Сперва исчезновение вещей не вызывало в больном тоски.
Исчезли страны, Америка, возможность быть красивым или богатым, семья (он был холост)… К исчезновению этих вещей болезнь не имела никакого отношения: они ускользали по мере того, как он старел,- а настоящая боль пришла тогда, когда ему стало ясно, что и те вещи, которые постоянно двигались вровень с ним, также начинают удаляться от него. Так, в один день покинули его: улица, служба, почта, лошади. И тут стремительно пошло исчезновение рядом, под боком: уже ускользнул из власти его коридор,- и в самой комнате, на глазах у него прекратилось значение пальто, дверной задвижки, башмаков, Он знал: смерть по дороге к нему уничтожает вещи. Из всего огромного и праздного их количества смерть оставила ему только несколько, и это были те вещи, которых он никогда бы, если бы это было в его власти, не допустил в свое хозяйство. Он получил подсов. Он получил страшные посещения и взгляды знакомых. Он понял, что не в силах защищаться против вторжения этих непрошенных и ненужных, как ему всегда казалось, вещей. Но теперь они были единственны и непреложны. Он потерял право выбирать вещи.

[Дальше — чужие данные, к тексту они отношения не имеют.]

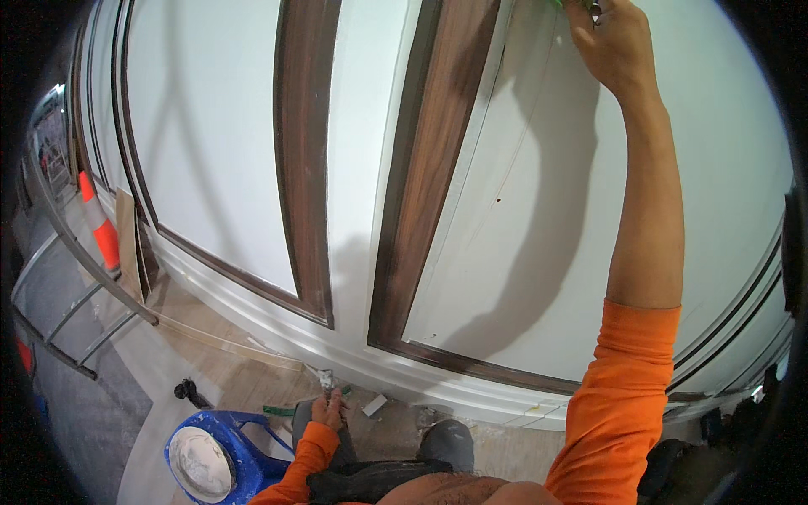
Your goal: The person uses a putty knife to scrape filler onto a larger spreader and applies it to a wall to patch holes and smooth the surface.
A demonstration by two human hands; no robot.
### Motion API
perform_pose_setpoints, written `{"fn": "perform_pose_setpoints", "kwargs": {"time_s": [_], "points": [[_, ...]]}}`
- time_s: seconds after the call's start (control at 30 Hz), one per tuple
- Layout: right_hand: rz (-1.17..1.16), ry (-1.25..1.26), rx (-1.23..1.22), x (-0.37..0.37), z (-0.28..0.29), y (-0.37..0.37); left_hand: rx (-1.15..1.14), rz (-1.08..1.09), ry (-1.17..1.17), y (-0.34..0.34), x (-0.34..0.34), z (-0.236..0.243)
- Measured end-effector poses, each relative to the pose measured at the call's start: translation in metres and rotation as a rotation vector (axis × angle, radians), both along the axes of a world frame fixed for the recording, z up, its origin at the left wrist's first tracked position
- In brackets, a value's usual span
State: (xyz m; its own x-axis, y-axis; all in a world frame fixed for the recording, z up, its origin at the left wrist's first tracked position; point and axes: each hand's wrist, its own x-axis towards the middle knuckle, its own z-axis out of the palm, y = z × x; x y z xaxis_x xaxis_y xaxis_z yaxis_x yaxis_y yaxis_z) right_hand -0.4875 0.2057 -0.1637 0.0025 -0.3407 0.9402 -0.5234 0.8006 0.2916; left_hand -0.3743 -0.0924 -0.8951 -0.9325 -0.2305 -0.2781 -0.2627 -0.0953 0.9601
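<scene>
High on the white wall panel, my right hand is closed around something with a green edge and a shiny metal bit. The upper picture edge cuts it off, so I cannot make out its kind. My right arm is stretched upward and throws a shadow on the panel. Low down, beside my knee, my left hand grips a small tool smeared with white material; it looks like a putty knife. Dark brown wood-grain trim frames the panel, and a small dark hole shows in its surface.
To my left stands a blue plastic stool-like piece with a round white-smeared top. A metal tubular frame, an orange-and-white cone and leaning boards are farther left. Dark items lie at the lower right.
</scene>
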Motion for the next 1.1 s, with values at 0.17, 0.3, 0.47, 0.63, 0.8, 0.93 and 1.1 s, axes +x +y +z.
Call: {"fn": "perform_pose_setpoints", "kwargs": {"time_s": [0.17,0.3,0.47,0.63,0.8,0.93,1.1], "points": [[-0.019,0.033,0.054,0.002,-0.005,0.002,-0.024,0.015,0.132,0.007,0.002,0.013],[-0.052,-0.022,-0.005,0.017,-0.020,-0.009,0.038,0.004,0.102,0.009,0.013,0.040],[-0.336,-0.268,-0.148,0.004,-0.023,0.010,0.032,-0.028,0.044,0.017,0.020,0.070],[-0.086,-0.003,0.044,-0.006,-0.050,0.021,0.102,-0.062,0.048,0.019,0.011,0.042],[0.008,-0.058,0.041,-0.005,-0.076,0.015,0.102,-0.043,0.060,0.017,0.012,0.033],[0.032,-0.169,-0.097,-0.006,-0.065,0.024,0.056,-0.022,0.136,0.021,0.013,0.040],[0.177,-0.043,-0.244,-0.005,-0.016,0.014,0.072,-0.008,0.096,0.020,0.006,0.027]]}}
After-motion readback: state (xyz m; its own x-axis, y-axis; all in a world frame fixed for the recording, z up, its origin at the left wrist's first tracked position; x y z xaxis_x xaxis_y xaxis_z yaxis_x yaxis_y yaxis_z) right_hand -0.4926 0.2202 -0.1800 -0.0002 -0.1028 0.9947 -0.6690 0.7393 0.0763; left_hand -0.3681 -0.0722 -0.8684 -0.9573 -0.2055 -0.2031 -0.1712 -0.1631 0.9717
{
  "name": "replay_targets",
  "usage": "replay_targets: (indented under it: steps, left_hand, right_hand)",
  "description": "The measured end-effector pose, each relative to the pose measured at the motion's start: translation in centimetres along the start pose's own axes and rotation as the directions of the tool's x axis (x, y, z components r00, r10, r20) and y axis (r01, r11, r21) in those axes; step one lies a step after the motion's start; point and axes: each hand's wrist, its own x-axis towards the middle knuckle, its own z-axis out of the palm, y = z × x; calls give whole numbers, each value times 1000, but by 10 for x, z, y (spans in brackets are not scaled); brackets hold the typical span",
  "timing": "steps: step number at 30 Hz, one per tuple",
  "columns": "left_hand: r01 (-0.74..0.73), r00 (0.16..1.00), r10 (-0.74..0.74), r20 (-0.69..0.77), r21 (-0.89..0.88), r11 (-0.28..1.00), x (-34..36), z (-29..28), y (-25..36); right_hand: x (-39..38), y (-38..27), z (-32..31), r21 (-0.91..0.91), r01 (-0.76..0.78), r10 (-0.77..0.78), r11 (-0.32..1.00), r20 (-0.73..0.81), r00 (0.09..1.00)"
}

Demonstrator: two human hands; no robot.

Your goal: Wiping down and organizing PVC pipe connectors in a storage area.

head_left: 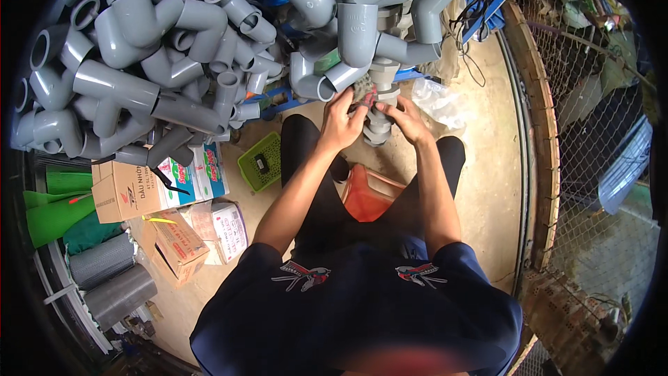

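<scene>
My left hand (pixel 341 122) is closed on a small mottled grey-green piece (pixel 362 88) with a red part beside it; its kind is too small to tell. On the other side of the red part, my right hand (pixel 408 122) has its thumb and fingers bent inward, their tips hidden. Between and behind both hands stands an upright column of light grey fittings (pixel 378 129). Just above my left hand hangs a grey plastic pipe elbow (pixel 358 35), joined to other bent pipes.
A large heap of grey pipe fittings (pixel 115 87) fills the upper left. Cardboard boxes (pixel 129 191) and a green basket (pixel 259 161) lie left of my legs. An orange-red plastic stool (pixel 367 195) shows between my knees. A clear plastic bag (pixel 440 103) and wire mesh fence (pixel 591 97) are to the right.
</scene>
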Motion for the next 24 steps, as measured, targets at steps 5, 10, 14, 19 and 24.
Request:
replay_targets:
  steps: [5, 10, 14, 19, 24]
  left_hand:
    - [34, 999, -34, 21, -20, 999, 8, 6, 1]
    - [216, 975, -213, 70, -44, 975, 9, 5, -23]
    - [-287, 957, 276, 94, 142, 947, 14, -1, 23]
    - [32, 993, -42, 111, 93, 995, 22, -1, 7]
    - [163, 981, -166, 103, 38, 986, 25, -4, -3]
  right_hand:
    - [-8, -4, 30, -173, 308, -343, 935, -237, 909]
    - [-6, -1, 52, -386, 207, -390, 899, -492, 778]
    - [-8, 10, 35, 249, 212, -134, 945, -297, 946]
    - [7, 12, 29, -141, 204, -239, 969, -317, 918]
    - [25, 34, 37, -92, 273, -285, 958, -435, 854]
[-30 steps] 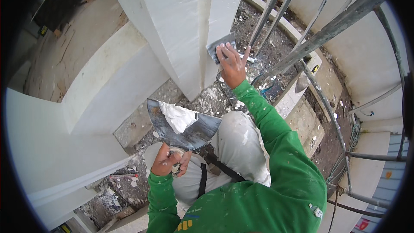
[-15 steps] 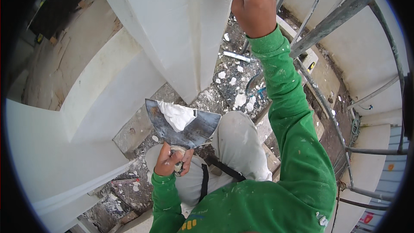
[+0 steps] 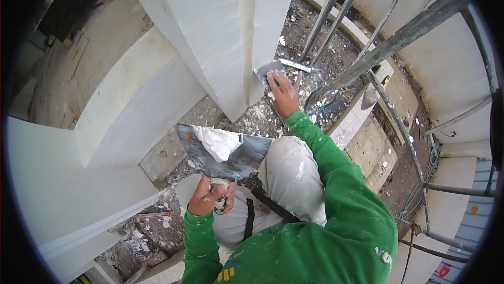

Мальчик Александр делал летающую модель.
Мальчик был гораздо сложнее и серьезнее, чем думали о нем остальные. Он резал пальцы, истекал кровью, сорил стружками, пачкал клеем, выпрашивал шелк, плакал, получал подзатыльники. Взрослые признавали себя абсолютно правыми. А между тем, мальчик действовал совершенно по-взрослому, больше того: он действовал так, как может действовать только некоторое количество взрослых: он действовал в полном согласии с наукой. Модель строилась по чертежу, производились вычисления, - мальчик знал законы. Он мог бы противопоставить нападкам взрослых объяснение законов, демонстрацию опытов, но он молчал, потому что не считал себя вправе показаться более серьезным, чем взрослые.